Tocantinsia piresi
- Conservation status: Near Threatened (IUCN 3.1)

Scientific classification
- Kingdom: Animalia
- Phylum: Chordata
- Class: Actinopterygii
- Order: Siluriformes
- Family: Auchenipteridae
- Genus: Tocantinsia Mees, 1974
- Species: T. piresi
- Binomial name: Tocantinsia piresi (A. Miranda-Ribeiro, 1920)
- Synonyms: Glanidium piresi A. Miranda Ribeiro, 1920; Tocantinsia depressa Mees, 1974;

= Tocantinsia piresi =

- Genus: Tocantinsia
- Species: piresi
- Authority: (A. Miranda-Ribeiro, 1920)
- Conservation status: NT
- Synonyms: Glanidium piresi A. Miranda Ribeiro, 1920, Tocantinsia depressa Mees, 1974
- Parent authority: Mees, 1974

Species of fish

Tocantinsia piresi is a species of driftwood catfish (order Siluriformes), and is the only species of the genus Tocantinsia.

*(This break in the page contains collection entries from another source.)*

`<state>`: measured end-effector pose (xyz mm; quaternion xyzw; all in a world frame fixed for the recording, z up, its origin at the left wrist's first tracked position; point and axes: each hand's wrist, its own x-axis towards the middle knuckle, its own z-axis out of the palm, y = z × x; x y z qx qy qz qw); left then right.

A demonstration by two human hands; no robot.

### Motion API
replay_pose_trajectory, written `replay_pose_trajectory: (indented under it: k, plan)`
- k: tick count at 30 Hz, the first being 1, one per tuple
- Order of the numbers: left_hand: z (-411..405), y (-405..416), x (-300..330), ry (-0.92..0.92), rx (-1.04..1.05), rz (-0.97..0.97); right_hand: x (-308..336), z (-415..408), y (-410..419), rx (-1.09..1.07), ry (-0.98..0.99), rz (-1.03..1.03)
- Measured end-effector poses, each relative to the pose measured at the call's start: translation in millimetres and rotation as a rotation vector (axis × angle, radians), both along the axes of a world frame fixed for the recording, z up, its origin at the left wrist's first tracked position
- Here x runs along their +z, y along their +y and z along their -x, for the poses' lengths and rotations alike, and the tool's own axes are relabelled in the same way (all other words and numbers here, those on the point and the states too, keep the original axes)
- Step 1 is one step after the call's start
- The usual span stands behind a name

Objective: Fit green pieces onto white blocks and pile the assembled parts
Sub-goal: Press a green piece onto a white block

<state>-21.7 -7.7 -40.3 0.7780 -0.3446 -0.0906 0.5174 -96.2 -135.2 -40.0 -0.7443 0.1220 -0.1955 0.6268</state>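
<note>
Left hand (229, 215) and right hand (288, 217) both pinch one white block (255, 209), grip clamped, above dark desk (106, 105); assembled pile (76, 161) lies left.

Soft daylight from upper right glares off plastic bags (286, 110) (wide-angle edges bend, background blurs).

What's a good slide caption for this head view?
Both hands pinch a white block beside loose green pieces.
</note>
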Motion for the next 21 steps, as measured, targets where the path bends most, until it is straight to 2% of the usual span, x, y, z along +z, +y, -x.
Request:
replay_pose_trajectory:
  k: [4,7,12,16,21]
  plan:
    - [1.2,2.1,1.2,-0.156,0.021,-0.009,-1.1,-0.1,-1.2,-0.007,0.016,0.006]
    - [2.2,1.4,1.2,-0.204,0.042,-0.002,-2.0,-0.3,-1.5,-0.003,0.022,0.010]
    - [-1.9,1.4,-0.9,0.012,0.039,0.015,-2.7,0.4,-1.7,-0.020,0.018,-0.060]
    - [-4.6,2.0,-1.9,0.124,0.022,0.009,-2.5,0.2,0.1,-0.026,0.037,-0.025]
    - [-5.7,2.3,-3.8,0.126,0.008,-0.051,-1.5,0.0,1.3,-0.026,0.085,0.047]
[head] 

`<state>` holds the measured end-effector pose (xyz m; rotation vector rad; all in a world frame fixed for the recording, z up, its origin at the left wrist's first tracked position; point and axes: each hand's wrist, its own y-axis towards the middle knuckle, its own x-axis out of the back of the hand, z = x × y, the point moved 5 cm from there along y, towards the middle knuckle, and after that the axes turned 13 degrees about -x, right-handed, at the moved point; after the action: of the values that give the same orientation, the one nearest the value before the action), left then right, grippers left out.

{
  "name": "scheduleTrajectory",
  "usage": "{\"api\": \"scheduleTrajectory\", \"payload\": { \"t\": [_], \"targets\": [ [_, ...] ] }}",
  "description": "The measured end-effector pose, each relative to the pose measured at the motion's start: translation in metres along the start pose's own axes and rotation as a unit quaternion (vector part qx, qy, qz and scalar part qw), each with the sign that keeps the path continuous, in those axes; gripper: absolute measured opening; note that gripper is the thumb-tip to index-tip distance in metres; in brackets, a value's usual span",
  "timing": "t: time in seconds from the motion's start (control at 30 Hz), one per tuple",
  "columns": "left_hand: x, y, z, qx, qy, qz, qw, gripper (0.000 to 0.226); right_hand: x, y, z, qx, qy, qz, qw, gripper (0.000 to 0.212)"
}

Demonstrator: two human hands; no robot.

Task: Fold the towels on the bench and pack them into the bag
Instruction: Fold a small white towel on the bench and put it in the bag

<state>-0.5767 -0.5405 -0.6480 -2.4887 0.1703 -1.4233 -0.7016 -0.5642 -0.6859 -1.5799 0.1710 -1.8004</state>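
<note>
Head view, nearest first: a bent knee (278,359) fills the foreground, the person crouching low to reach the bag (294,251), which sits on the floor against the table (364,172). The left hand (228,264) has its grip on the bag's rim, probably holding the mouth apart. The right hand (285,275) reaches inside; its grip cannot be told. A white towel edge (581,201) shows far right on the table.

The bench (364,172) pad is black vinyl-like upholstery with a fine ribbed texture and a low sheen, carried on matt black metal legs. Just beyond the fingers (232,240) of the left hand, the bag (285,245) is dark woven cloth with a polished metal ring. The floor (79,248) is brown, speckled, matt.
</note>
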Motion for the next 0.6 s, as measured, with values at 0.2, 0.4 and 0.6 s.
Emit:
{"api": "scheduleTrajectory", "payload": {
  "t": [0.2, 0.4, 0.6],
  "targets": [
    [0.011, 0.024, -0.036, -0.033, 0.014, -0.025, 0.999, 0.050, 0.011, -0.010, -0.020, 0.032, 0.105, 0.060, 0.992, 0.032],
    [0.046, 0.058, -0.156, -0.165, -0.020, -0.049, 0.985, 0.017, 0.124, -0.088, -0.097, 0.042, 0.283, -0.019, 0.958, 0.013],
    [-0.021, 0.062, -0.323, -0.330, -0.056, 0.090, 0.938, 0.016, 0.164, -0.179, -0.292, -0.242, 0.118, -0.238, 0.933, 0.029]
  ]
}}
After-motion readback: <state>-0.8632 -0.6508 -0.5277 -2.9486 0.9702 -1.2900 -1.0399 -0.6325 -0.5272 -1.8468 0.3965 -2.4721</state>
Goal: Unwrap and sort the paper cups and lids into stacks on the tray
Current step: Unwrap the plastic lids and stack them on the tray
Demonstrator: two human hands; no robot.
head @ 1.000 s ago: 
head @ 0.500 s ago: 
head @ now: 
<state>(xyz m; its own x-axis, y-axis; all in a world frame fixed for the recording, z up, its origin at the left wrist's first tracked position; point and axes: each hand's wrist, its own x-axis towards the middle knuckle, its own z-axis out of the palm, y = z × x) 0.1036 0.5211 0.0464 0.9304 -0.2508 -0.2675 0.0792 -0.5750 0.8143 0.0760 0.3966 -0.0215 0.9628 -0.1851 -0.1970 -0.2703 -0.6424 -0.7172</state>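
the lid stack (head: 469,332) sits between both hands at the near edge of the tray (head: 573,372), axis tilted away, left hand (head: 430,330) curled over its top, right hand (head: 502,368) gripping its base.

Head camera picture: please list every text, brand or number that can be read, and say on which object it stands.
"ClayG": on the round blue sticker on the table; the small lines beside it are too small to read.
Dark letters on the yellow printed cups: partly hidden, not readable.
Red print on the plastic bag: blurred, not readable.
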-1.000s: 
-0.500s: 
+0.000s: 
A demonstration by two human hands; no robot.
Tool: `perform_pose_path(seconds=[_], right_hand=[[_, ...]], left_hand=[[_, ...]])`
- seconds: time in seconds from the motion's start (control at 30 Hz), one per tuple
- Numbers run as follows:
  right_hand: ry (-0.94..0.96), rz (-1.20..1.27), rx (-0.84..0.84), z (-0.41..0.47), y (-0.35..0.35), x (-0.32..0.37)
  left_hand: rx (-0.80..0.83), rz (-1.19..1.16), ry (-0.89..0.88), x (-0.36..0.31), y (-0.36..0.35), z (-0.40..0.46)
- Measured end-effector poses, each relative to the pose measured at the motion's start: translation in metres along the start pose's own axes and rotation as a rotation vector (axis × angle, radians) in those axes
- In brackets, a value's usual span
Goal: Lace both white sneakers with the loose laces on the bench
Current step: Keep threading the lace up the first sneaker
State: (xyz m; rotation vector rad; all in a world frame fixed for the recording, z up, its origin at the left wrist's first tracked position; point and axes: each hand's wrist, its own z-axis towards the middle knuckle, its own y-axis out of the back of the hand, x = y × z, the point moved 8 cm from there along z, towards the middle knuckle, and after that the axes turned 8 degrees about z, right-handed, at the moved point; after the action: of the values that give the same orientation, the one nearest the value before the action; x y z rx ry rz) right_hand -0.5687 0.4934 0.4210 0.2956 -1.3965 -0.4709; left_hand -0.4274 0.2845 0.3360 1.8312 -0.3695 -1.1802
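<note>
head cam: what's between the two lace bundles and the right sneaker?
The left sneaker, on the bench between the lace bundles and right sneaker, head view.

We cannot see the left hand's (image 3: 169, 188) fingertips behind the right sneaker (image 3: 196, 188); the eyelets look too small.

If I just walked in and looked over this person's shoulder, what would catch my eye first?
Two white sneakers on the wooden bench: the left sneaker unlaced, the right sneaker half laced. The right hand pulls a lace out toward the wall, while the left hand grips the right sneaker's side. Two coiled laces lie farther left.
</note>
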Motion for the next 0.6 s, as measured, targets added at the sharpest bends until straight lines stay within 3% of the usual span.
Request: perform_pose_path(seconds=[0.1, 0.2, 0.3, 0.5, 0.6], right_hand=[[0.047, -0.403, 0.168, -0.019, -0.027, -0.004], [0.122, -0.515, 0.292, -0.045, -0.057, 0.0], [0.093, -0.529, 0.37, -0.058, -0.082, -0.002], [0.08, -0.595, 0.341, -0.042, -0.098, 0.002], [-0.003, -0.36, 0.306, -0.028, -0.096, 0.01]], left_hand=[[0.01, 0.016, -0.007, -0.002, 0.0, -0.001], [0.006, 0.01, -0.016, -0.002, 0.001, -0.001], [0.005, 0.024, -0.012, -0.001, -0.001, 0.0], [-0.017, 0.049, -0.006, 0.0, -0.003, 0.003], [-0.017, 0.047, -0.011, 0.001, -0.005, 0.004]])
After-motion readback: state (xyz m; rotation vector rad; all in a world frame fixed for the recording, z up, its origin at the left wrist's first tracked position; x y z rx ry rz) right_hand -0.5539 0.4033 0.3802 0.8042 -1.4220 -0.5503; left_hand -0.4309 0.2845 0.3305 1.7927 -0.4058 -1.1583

T. piresi grows to a length of about 10 centimetres (3.9 in) SL and originates from the upper Tocantins River basin. During the rainy season, T. piresi is an omnivore that feeds mainly on allochthonous food items such as fruits, seeds, flowers, and animals from the igapo, permanently flooded land where roots of vegetation are always submerged. Reproduction occurs between November and January, when the water level of the river is rising.

==Etymology==
The fish is named in honor of Miranda Ribeiro’s good friend Antenor Pires, a taxidermist on the expedition during which the holotype was collected.